▸ TASK OBJECTIVE: Output range, inclusive: from the line containing "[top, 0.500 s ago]" to the line containing "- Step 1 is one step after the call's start". Restate those lines from the data below word for word and only those.

▸ EXTRACTED ENTRIES:
==============================

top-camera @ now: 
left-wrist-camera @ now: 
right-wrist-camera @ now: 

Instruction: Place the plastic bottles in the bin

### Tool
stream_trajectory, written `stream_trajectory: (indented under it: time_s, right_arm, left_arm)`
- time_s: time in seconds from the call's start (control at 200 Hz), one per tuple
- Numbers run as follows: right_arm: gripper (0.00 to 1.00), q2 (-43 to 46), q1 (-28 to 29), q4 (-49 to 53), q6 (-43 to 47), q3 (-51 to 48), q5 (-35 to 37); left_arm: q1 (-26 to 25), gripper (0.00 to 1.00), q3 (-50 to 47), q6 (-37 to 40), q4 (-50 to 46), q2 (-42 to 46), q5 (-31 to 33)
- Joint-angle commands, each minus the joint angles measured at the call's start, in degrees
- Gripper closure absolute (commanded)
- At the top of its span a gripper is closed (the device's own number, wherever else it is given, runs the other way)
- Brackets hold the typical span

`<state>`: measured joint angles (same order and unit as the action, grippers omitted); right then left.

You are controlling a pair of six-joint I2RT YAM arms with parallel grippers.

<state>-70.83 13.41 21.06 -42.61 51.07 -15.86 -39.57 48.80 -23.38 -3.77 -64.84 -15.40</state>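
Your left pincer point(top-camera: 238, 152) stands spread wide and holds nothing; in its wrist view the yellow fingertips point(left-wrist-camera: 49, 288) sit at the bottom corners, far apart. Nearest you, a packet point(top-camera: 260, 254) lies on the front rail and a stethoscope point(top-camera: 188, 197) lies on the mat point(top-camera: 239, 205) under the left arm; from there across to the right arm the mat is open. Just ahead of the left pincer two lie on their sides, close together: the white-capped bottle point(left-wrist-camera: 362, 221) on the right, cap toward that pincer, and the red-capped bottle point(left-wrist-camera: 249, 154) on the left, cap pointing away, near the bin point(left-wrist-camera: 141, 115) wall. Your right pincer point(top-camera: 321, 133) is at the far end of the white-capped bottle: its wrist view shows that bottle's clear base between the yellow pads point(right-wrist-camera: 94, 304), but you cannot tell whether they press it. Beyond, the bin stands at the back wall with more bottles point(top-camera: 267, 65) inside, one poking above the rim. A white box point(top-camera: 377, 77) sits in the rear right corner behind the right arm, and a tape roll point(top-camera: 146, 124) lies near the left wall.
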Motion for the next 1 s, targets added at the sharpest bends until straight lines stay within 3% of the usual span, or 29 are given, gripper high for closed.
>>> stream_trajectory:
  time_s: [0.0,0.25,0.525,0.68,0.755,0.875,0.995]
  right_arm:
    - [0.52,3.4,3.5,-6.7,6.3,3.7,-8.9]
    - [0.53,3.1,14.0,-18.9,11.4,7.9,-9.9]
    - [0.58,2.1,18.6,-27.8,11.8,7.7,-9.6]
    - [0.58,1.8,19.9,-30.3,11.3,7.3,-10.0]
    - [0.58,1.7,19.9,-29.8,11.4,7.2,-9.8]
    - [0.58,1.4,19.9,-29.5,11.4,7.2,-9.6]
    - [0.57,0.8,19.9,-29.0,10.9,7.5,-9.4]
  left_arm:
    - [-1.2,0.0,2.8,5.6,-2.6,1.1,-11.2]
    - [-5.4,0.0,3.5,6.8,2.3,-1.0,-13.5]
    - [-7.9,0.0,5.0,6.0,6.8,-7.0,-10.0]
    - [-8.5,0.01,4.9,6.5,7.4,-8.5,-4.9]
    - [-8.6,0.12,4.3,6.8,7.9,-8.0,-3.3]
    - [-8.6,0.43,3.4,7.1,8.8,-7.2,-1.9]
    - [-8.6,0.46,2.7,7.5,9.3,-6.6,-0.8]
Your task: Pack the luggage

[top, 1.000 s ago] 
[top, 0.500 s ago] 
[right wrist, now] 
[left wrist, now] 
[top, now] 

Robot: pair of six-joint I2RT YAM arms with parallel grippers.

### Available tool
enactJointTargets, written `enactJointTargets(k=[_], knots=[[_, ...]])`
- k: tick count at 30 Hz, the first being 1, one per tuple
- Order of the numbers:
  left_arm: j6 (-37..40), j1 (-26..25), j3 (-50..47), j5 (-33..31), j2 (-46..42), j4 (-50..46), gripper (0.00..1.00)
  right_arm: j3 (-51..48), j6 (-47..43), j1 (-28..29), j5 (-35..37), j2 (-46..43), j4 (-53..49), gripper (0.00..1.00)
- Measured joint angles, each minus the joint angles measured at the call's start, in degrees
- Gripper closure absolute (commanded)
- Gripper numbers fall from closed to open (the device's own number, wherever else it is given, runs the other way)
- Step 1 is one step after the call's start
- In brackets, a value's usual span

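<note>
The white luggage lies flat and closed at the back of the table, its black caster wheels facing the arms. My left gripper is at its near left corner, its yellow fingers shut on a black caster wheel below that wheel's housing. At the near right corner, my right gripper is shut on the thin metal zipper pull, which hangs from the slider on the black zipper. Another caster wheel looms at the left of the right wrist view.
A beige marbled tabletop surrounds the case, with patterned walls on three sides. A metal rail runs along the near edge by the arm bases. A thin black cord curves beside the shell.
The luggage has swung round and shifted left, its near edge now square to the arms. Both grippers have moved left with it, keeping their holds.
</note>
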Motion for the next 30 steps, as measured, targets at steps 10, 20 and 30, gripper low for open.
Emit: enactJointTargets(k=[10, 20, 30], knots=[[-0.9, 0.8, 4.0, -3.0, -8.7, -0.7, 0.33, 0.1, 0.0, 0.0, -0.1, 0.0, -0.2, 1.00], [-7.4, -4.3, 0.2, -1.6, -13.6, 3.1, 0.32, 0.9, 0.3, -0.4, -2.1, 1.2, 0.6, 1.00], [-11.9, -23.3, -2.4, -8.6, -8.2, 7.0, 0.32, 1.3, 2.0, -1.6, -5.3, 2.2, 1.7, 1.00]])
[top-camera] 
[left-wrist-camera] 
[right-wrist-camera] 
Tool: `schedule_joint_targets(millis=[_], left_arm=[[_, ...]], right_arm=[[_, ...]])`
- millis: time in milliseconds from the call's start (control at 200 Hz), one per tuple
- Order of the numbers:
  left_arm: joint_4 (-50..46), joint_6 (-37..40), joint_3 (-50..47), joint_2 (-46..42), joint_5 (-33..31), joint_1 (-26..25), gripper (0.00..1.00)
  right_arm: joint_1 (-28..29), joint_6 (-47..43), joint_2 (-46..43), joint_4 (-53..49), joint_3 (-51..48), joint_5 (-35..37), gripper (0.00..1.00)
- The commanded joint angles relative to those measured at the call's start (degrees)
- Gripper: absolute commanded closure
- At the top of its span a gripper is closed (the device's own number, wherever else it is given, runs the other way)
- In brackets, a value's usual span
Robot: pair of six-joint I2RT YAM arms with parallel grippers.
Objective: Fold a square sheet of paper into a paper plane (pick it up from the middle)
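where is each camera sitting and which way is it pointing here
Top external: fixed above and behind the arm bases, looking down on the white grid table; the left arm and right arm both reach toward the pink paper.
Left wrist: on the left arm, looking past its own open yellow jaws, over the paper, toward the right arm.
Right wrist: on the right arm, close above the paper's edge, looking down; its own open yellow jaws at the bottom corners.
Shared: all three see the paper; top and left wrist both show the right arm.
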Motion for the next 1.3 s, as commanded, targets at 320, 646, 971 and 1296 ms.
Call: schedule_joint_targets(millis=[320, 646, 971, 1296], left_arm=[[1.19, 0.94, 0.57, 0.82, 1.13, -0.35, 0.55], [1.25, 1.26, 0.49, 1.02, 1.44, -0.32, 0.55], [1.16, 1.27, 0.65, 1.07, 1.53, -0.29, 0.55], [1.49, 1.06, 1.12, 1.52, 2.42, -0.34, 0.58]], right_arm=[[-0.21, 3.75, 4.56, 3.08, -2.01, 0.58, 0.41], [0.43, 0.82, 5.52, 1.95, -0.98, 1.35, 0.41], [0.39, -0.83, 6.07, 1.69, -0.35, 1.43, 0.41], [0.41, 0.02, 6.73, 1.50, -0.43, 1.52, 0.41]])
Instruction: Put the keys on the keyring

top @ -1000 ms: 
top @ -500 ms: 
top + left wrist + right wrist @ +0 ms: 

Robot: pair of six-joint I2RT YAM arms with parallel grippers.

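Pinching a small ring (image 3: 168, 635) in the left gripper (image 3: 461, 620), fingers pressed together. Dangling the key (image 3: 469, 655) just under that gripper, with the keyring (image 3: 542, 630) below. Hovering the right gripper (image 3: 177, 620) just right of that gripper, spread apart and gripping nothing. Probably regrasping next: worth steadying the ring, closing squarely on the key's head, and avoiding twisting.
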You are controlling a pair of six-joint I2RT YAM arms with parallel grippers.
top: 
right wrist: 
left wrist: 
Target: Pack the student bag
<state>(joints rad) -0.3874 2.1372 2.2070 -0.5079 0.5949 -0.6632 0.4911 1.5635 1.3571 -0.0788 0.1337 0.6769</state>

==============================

▸ SOLUTION:
[top, 0.500 s ago] 
[right wrist, now] 
[left wrist, now] 
[top, now] 

Robot: pair of six-joint I2RT YAM arms with parallel grippers.

### Available tool
enactJointTargets, written `enactJointTargets(k=[_], knots=[[_, ...]])`
- k: tick count at 30 Hz, the first being 1, one per tuple
- Order of the numbers:
  left_arm: j6 (-37..40), j1 (-26..25), j3 (-50..47), j5 (-33..31), j2 (-46..42), j4 (-50..46), gripper (0.00..1.00)
  right_arm: j3 (-51..48), j6 (-47..43), j1 (-28..29), j5 (-35..37), j2 (-46..43), j4 (-53..49), gripper (0.00..1.00)
- Measured joint angles, each minus the joint angles measured at the call's start, in degrees
- Gripper closure absolute (commanded)
- Gripper numbers fall from closed to open (the device's own number, wherever else it is given, runs the other way)
- Step 1 is one step after the call's start

What this exercise required has been given in full.